[The task] Your answer must hold only the lines below from the line containing "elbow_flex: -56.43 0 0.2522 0" through the line containing "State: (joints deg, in", each reproduced exactly.

### Source records ###

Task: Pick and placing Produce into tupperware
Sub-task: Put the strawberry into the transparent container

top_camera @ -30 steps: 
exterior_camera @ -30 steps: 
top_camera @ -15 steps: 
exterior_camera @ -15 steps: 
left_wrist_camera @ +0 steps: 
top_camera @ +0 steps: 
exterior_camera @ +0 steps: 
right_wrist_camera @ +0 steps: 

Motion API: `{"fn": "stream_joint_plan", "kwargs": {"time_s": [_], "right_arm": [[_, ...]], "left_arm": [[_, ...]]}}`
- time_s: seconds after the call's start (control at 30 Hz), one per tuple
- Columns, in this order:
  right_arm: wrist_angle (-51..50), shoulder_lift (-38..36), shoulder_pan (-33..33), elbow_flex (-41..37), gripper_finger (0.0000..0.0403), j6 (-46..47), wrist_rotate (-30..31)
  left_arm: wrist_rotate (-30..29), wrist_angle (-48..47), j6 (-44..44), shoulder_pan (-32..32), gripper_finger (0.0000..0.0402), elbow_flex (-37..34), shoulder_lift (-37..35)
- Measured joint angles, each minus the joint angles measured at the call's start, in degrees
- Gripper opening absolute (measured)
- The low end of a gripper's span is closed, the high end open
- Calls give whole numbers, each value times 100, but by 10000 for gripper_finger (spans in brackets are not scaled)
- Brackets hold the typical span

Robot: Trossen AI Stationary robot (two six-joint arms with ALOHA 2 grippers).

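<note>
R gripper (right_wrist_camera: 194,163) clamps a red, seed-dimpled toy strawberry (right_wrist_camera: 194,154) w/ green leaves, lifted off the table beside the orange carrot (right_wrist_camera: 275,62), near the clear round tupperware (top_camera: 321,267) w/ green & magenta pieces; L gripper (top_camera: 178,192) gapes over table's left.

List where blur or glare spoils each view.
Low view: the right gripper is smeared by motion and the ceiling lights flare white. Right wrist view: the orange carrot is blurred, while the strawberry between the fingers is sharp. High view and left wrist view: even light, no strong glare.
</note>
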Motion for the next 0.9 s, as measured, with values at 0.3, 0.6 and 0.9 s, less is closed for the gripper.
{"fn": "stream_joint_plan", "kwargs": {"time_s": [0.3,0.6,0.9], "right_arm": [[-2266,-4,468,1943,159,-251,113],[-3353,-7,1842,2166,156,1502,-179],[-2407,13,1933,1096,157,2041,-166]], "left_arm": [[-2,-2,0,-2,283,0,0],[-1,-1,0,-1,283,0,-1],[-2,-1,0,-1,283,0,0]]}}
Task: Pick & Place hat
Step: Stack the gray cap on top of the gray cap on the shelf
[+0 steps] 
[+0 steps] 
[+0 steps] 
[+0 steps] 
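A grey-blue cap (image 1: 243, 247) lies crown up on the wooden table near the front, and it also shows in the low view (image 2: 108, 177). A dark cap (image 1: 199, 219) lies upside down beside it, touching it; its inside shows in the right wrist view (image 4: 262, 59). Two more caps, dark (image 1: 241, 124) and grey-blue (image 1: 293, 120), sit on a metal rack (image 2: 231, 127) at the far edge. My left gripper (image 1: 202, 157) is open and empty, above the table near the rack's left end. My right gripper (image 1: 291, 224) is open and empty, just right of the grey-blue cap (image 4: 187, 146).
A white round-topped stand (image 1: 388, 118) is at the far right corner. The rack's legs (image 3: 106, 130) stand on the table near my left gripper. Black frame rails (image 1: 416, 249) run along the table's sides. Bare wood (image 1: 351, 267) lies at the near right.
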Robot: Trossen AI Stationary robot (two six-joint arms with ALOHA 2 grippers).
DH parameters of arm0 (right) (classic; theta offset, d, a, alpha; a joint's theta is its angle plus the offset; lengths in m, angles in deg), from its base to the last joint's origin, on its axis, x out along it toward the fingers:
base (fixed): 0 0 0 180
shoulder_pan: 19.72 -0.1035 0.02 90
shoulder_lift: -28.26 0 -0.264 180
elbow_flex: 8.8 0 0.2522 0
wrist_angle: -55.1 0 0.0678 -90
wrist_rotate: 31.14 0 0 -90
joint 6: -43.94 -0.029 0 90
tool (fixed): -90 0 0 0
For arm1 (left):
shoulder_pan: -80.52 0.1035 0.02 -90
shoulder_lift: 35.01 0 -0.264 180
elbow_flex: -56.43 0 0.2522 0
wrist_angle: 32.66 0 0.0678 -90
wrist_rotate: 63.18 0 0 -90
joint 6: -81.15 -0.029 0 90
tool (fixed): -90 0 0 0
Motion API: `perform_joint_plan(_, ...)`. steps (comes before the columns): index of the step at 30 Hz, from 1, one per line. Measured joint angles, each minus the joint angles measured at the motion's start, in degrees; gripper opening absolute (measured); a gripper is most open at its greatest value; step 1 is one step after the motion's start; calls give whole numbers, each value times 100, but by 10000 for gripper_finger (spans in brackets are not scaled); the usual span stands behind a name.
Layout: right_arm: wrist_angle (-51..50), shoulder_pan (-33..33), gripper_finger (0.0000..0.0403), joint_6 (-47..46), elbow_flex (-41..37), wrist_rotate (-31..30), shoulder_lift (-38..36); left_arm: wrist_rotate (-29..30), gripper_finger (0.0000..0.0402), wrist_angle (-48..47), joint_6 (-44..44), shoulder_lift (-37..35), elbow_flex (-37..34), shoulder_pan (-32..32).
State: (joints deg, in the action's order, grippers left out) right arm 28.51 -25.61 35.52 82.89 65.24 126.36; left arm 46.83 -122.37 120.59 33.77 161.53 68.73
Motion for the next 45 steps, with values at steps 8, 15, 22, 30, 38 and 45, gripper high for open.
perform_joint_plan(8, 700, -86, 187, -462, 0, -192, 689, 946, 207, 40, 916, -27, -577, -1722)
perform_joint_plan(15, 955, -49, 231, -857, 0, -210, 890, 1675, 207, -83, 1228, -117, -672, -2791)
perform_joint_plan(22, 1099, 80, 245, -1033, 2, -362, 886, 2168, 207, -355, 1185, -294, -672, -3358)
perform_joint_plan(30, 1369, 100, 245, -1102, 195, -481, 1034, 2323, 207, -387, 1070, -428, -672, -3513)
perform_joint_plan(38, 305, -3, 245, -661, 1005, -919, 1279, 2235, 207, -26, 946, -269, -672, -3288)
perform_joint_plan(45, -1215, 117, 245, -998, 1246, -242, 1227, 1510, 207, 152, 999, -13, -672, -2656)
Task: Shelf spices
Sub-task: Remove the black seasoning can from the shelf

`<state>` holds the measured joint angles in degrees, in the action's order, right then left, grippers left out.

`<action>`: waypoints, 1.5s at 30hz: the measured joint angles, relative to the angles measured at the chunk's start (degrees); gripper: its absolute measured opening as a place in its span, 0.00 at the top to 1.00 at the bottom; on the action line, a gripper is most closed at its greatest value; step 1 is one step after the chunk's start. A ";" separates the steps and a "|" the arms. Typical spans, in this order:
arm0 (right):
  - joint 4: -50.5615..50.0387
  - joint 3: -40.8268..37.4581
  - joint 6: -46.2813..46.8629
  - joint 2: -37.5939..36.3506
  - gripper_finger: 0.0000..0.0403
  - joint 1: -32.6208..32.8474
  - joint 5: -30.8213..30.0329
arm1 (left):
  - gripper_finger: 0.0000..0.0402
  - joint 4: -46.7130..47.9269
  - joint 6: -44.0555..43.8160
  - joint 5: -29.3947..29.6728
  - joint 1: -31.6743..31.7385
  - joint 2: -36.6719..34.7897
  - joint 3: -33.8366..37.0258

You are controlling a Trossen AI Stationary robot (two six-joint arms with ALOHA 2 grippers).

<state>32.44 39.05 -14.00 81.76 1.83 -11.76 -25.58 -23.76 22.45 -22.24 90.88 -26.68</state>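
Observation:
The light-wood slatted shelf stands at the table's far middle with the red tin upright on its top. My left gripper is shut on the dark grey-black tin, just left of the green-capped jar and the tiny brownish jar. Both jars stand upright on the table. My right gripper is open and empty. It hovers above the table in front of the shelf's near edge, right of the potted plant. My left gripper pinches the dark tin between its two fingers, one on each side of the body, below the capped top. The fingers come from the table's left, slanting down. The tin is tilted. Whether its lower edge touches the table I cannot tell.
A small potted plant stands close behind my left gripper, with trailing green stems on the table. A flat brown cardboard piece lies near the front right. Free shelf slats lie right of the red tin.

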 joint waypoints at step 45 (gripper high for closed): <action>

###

[Response]
elbow_flex: -56.43 0 0.2522 0
wrist_angle: 32.66 0 0.0678 -90
wrist_rotate: 63.18 0 0 -90
joint 6: -81.15 -0.029 0 90
tool (fixed): -90 0 0 0
Motion API: `perform_joint_plan(_, ...)`. steps (comes before the columns): index of the step at 30 Hz, from 1, one per line. Measured joint angles, each minus the joint angles measured at the motion's start, in degrees; gripper opening absolute (measured); a gripper is most open at its greatest value; step 1 is one step after the motion's start; calls give whole numbers, each value times 100, but by 10000 for gripper_finger (spans in brackets are not scaled); the usual span stands behind a name.
Layout: right_arm: wrist_angle (-51..50), shoulder_pan (-33..33), gripper_finger (0.0000..0.0403), joint_6 (-47..46), elbow_flex (-41..37), wrist_rotate (-31..30), shoulder_lift (-38..36); left_arm: wrist_rotate (-29..30), gripper_finger (0.0000..0.0402), wrist_angle (-48..47), joint_6 (-44..44), shoulder_lift (-37..35), elbow_flex (-37..34), shoulder_pan (-32..32).
State: (joints deg, in the action's order, grippers left out) right arm 28.51 -25.61 35.52 82.89 65.24 126.36; left arm 46.83 -122.37 120.59 33.77 161.53 68.73

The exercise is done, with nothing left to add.